The Department of Writing & Rhetoric Studies is proud to highlight the faculty and graduate students who presented at this year’s conference in Baltimore, Maryland:

Aubrey Fochs

Aubrey Fochs

"Remixing Trauma-Informed Pedagogies: Sexual Violence and the Writing Classroom"

This presentation focuses on the need for more instructor training, specifically training related to trauma. Instructors are often underprepared when it comes to responding to or navigating difficult situations, including traumatic ones. Most training in the past has focused on the state mandated or institutionally required "mandatory reporting" policies but ignores actual training related to discourse, feedback, and navigating "in the moment" situations. To showcase this issue, this presentation uses disclosures of sexual violence from the writing classroom and asks the audience to reflect on real-life scenarios. This presentation is followed by two other presentations from fellow graduate students, Rachel Lott and Joseph Mayaki, who examine trauma-informed pedagogy as it relates to incarcerated populations and disenfranchised grief. At the end of the presentation from all three panel members, the panel will provide recommendations and advice for instructors.


Jennifer Greenlee
Jennifer Greenlee

"Interactive Learning and Imaginative Play: Making Room at the Table for Students Who Don’t Fit Academic Stereotypes"

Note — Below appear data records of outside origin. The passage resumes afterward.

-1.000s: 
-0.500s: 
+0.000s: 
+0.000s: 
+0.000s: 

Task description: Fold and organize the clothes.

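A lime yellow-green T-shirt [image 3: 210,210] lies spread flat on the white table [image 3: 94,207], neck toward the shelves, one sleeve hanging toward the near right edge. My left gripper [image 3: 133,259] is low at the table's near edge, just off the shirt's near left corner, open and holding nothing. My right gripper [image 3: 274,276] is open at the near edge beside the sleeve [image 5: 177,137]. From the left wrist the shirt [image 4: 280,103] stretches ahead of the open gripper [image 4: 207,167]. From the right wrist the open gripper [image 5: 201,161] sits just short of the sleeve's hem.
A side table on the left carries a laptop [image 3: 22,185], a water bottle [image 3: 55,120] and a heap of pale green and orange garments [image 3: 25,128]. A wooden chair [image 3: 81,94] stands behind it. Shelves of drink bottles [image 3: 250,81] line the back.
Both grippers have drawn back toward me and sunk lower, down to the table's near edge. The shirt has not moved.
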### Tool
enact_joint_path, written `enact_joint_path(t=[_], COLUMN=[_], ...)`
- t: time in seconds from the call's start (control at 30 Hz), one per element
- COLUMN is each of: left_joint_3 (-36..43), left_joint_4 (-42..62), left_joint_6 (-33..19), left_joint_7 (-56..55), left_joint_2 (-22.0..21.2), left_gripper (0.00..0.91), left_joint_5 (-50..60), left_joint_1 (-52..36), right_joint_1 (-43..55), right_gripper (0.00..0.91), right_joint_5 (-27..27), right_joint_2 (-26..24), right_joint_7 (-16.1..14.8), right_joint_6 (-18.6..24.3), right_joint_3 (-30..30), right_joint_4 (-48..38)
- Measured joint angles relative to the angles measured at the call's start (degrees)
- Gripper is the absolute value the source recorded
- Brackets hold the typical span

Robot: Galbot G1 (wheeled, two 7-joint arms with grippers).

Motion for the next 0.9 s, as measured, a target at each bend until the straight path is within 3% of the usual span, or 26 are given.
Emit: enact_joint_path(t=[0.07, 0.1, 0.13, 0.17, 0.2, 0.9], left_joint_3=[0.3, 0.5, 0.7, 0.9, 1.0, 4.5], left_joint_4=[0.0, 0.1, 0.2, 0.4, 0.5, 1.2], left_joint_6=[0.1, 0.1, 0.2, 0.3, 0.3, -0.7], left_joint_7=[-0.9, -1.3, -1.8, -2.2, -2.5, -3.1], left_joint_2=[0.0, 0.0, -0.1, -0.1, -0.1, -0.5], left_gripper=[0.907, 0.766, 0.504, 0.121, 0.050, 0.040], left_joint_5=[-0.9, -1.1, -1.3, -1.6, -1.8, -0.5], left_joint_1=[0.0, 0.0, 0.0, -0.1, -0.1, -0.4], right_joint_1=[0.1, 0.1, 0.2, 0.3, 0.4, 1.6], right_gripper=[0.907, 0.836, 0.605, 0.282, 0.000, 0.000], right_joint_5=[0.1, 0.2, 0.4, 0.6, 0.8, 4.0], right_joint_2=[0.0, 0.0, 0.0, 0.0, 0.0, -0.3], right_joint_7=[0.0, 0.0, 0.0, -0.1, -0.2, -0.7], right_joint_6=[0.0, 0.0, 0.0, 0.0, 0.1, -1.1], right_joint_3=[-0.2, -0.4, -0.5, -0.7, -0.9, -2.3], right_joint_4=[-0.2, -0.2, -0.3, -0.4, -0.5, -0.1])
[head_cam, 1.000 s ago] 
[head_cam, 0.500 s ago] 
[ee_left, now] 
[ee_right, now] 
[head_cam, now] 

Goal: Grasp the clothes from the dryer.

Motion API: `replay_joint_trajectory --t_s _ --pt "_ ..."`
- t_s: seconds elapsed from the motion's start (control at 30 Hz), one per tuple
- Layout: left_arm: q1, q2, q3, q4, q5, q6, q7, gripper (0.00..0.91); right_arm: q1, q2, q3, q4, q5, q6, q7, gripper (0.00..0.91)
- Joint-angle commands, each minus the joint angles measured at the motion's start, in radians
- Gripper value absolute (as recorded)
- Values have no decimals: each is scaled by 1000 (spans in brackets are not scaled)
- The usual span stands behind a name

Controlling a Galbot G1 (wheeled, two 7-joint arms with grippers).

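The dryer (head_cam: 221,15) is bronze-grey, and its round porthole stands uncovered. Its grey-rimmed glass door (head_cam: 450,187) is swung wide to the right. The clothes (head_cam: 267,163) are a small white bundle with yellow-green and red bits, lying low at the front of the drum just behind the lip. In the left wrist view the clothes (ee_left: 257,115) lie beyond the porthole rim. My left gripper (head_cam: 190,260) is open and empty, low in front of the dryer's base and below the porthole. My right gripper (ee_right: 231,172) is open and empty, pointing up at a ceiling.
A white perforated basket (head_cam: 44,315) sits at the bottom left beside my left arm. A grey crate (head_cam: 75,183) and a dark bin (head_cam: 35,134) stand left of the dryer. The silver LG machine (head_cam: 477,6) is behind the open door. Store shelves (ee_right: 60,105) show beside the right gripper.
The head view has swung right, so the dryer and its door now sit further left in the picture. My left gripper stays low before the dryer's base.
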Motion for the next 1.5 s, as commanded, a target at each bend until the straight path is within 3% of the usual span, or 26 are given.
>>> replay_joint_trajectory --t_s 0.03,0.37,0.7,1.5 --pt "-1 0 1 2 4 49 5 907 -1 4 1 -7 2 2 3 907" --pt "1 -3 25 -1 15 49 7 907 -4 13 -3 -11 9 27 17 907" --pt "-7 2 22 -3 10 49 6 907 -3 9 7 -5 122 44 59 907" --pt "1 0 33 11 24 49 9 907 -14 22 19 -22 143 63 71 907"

It is imperative to shift our focus and adjust our pedagogy to find strategies that aid all of our students so that they can get the most out of our classes. By incorporating interactive learning and imaginative play strategies into current composition classrooms, we can create better outcomes for both students who hold traditional positions and those with learning disabilities.


Jay Jordan
Dr. Jay Jordan
Professor Jay Jordan chaired a workshop for and a meeting of the International Researchers Consortium, leading a Special Interest Group on international student pathway programs, and presenting as part of an invited panel on "Distinct Material Conditions and Needs of International Graduate Students."

Keola Kinghorn
Keola Kinghorn

"Glimmering 'Nows': Communal Writing and Storying as Un/Stable Liberatory Collaboration"

This panel examines un/stable community interactions as opportunities for educators, creators, activists, and students to co-create transformative social change. Extending Rustom Bharucha’s interweaving of theater and ongoing communal becoming, we ask, When a class—or poem, or photo series—ends, what begins? What do we make together? Read more about her panel here.


Rachel Lott
Rachel Lott

PhD Student Rachel presented with three panels:

(TYCA National) "Pedagogy and Practice in a Prison Education Program: Developing a Comprehensive Literacy Program at a State Correctional Facility"

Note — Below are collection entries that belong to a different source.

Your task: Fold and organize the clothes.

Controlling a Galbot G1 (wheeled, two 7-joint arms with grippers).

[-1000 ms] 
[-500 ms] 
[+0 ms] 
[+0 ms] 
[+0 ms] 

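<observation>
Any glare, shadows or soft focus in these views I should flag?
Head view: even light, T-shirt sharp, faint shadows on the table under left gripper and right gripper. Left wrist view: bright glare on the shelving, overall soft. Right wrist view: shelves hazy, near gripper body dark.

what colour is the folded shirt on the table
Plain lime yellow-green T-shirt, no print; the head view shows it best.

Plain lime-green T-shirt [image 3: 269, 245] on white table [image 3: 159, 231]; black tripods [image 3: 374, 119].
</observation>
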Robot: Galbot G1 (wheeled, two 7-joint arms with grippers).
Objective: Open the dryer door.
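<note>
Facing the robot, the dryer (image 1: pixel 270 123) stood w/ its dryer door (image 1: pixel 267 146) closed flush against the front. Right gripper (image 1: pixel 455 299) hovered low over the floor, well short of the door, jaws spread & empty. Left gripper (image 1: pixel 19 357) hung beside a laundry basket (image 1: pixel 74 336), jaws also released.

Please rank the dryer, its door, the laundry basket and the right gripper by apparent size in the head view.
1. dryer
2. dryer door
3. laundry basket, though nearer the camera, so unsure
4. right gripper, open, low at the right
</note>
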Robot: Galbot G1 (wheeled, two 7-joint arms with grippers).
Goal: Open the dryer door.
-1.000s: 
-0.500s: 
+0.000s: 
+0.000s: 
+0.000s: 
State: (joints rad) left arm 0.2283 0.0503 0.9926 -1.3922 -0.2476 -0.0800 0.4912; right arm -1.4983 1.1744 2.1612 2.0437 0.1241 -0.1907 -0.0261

(CCCC "Prison Literacies SIG Workshop, by invitation) The Challenges of Developing a Comprehensive Literacy Program at a State Correctional Facility"

(CCCC Panel) "Remixing Trauma-Informed Pedagogies: Grief, Incarceration, and Disclosures of Sexual Violence in the Writing Classroom. Presented alongside WRS colleagues Joseph Mayaki, Aubrey Fochs, and Kendall Gerdes."


Jospeh Mayaki
Joseph Mayaki

Trauma-Informed Pedagogy and Grief Management in Higher Education: Addressing Students’ Disenfranchised Grief

Grief is a natural consequence of traumatic encounters. The potential benefits of higher education serve as baits to many students, especially those from economically disadvantaged backgrounds. Many of such students see it as their ticket to securing a better life. Students from economically buoyant homes also experience emotional struggles that subject them to some forms of sufferings leading to crisis & inequalities in the classroom (Turner & Staufer, 2023). These possibilities result in a classroom filled with students with diverse forms of unrecognized griefs (Sweet, 2022). This automatically places a challenge of students’ grief management on the pedagogical materials & methodologies of educators. Responding effectively to students of all backgrounds will require recognizing students’ disenfranchised grief through the implementation of trauma-informed pedagogical strategies (Thompson & Carello, 2022). This paper explores the intersection of trauma-informed pedagogy & grief management, focusing on disenfranchised grief in classroom settings. It highlights the best practices through which instructors can recognize various forms of invisible grief that students bring into their classrooms & identify trauma-informed pedagogical strategies that can be implemented to effectively support students experiencing grief.


Jon Stone
Dr. Jon Stone

“Reprehensible Remix: Sensory Rhetorics of ‘Relocation’ at the Topaz Incarceration Camp”

In this presentation, Jonathan Stone traces the rhetorics justifying Japanese-American “internment” together with the lived experience of those forcibly removed from their homes and incarcerated at the Topaz Relocation Camp in Delta, Utah. Through archival analysis of the sensory rhetorics created by those in prison (painting, photography, recorded oral histories, etc), Stone parses the US government’s sinister remix of incarceration as “relocation.” Despite this, incarcerated individuals sought to make home in a place they couldn't leave. Stone argues for the resilience of such a sense, acknowledging how art, creativity, and kinship produced sensory rhetorics that made the Topaz experience endurable—not “home,” but emplaced with a sense of home, despite attempts to remove it.


Mohi Uddin
Mohi Uddin

"Standardized Language Proficiency Tests: Unequal Access, Marginalization, and Troubleshooting"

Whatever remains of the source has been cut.